WORK TO BE COMPLETED:
From the first line to the last, copy the data exactly.

GIVEN MATERIAL:
=== Section Start ===

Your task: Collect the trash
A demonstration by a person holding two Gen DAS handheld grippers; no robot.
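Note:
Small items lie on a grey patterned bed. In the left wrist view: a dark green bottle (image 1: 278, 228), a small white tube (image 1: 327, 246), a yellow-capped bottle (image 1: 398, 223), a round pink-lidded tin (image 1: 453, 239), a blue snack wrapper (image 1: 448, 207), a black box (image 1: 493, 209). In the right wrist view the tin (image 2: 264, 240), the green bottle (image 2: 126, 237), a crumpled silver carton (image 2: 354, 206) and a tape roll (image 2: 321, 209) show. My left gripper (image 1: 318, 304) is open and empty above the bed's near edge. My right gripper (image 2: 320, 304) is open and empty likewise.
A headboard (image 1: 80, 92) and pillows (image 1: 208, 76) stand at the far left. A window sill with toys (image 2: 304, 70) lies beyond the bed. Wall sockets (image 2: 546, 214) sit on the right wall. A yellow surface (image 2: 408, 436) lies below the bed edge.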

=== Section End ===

SOLUTION FOR THIS PROBLEM:
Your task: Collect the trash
A demonstration by a person holding two Gen DAS handheld grippers; no robot.
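Note:
Small items lie on a grey patterned bed. In the left wrist view: a dark green bottle (image 1: 278, 228), a small white tube (image 1: 327, 246), a yellow-capped bottle (image 1: 398, 223), a round pink-lidded tin (image 1: 453, 239), a blue snack wrapper (image 1: 448, 207), a black box (image 1: 493, 209). In the right wrist view the tin (image 2: 264, 240), the green bottle (image 2: 126, 237), a crumpled silver carton (image 2: 354, 206) and a tape roll (image 2: 321, 209) show. My left gripper (image 1: 318, 304) is open and empty above the bed's near edge. My right gripper (image 2: 320, 304) is open and empty likewise.
A headboard (image 1: 80, 92) and pillows (image 1: 208, 76) stand at the far left. A window sill with toys (image 2: 304, 70) lies beyond the bed. Wall sockets (image 2: 546, 214) sit on the right wall. A yellow surface (image 2: 408, 436) lies below the bed edge.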

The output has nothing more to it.